South Carolina lawmakers also affirmed these federal gun restrictions in proposed legislation to authorize a medical marijuana market. That bill, H. 346, passed the state Senate this spring but stalled in the House. This legislation was carried over from prior sessions and is likely to be reintroduced again next year. If eventually passed, medical marijuana patients will receive a flier notifying them of their inability to possess a firearm. Additionally, legislators will require a statement signed by qualifying medical cannabis applicants declaring that the individual is not employed in, or contracted to perform, any job in which the person will carry a weapon, including a firearm.

Elsewhere, Idaho legislators introduced a bill that explicitly states, “a license to carry concealed weapons shall not be issued to any person who is an unlawful user of marijuana.” Idaho is one of only five states that prohibits the use of marijuana of any kind, including for medicinal purposes.

Federal bills

There have also been attempts in the U.S. Congress to alter the federal approach to firearm regulation for marijuana users, particularly for veterans.

Last year, Rep. Alex Mooney (R-W.V.) introduced House Resolution 363: The Second Amendment Protection Act, while Rep. Brian Mast (R-Fla.) introduced House Resolution 2772: The Gun Rights and Marijuana (GRAM) Act. Both seek to remove federal firearms-related restrictions for individuals who live in a state or on lands where adult marijuana use is legal under state or tribal law, given that an individual’s marijuana use does not violate state or tribal laws.

Rep. Mast stated, “Addressing this issue is of particular importance to the veteran community,” adding, “No veteran that I know wants to be forced to choose between a viable treatment option for conditions like PTSD, and the ability to protect themselves and their families. The GRAM Act is about ensuring no one has to make that choice.”

Both bills were referred to the House Committee on the Judiciary and have not seen further progress. However, it is not uncommon for legislation addressing issues like cannabis and firearms to face hurdles in the legislative process.

Conclusion

Federal case law around the Second Amendment has generally prohibited the possession of a firearm by a person who is considered a risk to themselves or others, as well as by a person convicted of committing or threatening a violent crime.

Many states are recognizing that marijuana is safe to consume with minimal abuse risk.
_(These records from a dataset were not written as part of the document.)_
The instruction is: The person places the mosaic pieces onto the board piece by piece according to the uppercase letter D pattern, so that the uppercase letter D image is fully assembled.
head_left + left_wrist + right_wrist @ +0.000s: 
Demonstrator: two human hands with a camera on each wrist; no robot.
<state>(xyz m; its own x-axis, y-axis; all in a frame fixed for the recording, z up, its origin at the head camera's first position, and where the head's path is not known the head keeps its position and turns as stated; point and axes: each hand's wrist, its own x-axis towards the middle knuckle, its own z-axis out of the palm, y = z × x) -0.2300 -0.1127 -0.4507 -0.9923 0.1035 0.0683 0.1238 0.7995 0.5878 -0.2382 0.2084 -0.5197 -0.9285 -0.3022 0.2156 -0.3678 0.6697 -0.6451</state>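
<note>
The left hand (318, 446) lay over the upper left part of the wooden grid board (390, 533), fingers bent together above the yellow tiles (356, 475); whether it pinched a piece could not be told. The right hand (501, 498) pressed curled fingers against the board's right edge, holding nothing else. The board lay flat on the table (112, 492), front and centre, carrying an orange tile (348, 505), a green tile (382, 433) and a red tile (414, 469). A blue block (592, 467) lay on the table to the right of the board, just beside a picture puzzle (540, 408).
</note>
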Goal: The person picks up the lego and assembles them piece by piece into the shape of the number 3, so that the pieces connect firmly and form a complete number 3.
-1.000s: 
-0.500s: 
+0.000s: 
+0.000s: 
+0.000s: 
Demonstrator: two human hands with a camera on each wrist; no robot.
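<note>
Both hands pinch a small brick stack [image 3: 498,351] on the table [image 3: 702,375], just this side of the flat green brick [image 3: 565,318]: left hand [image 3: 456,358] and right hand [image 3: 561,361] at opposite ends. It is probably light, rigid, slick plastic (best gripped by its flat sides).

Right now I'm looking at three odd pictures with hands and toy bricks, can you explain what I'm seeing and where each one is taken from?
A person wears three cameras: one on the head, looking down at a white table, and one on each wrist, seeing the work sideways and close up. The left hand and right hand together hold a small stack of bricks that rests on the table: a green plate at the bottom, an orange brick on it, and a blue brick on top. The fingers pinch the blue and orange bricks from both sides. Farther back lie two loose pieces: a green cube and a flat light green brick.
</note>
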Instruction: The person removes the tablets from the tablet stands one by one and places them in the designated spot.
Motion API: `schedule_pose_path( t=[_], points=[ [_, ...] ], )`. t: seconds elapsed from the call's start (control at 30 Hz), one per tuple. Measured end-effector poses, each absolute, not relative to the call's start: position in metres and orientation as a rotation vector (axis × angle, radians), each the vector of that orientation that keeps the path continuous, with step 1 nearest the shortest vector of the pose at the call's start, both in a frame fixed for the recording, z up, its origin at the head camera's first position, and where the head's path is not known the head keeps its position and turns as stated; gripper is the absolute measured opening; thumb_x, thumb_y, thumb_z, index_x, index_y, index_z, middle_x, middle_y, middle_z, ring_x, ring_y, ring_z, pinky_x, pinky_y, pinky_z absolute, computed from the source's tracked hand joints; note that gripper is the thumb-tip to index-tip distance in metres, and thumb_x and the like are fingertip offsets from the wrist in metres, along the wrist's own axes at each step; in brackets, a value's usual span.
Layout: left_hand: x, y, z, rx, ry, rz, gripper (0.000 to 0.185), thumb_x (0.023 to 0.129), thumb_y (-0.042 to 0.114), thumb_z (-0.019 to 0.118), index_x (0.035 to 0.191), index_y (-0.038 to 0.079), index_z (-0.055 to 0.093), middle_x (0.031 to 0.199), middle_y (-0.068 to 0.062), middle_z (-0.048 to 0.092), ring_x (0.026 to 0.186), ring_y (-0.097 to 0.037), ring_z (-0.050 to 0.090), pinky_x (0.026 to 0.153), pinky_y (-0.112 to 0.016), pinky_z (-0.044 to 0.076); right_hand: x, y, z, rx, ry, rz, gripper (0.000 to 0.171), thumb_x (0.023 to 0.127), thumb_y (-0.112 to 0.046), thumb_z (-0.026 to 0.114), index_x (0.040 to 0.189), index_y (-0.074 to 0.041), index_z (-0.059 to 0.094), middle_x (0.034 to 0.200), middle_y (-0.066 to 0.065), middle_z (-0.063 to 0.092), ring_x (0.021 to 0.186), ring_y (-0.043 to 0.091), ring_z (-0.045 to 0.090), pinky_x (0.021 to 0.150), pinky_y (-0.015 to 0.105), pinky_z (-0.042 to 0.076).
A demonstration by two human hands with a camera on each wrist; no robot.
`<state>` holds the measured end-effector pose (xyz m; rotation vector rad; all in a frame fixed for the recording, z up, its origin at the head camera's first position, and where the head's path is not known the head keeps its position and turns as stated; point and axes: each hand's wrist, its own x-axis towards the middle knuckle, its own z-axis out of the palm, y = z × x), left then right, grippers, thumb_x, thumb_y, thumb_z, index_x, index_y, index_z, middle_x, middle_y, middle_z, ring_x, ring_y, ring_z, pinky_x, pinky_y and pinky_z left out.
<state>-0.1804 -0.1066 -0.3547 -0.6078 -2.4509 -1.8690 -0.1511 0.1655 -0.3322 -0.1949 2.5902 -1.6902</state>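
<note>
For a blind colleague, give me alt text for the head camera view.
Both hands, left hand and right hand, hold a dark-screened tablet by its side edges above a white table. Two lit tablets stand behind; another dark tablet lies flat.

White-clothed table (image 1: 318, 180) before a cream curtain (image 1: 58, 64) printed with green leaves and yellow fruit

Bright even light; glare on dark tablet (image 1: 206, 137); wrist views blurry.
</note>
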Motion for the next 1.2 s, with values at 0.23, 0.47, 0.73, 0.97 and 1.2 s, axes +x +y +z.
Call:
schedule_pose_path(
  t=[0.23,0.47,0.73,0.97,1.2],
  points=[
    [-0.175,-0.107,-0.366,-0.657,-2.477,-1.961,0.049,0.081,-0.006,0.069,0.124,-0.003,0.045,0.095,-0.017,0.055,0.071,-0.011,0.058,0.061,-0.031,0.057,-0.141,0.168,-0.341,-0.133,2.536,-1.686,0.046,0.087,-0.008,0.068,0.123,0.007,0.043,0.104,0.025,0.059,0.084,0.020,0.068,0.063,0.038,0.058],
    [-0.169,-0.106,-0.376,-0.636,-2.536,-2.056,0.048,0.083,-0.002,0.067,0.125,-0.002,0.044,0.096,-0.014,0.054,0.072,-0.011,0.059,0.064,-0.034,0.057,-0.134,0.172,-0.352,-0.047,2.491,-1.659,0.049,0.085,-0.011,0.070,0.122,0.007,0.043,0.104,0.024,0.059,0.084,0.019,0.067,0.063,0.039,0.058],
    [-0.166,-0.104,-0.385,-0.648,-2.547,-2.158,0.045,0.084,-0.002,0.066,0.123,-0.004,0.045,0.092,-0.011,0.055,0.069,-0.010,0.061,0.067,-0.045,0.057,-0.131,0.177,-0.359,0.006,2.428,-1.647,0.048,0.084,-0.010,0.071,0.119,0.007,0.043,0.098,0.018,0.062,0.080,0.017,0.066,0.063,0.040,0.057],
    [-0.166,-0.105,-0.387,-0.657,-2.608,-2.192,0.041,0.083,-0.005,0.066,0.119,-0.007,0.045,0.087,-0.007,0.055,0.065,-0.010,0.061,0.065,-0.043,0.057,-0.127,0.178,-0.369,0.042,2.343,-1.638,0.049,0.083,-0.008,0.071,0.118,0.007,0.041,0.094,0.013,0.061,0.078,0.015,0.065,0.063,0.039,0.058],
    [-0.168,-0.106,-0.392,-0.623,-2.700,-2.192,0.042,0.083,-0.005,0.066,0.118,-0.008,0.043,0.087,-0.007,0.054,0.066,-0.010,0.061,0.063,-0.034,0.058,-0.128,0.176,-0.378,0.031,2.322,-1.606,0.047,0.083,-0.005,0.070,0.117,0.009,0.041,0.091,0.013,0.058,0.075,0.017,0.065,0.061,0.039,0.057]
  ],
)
The mere use of marijuana does not indicate that someone is dangerous or suffering a mental health condition that would inhibit them from gun ownership.

There is no clear basis for restricting an individual’s right to possess a firearm due to marijuana consumption, particularly in light of the Supreme Court’s new standard that firearm regulation remains consistent with historical precedent. Alcohol users do not confront a blanket prohibition against firearm ownership; they are barred from carrying a firearm while actively intoxicated. A similar standard should be applied to marijuana users, and this standard should be consistent at the state and federal levels.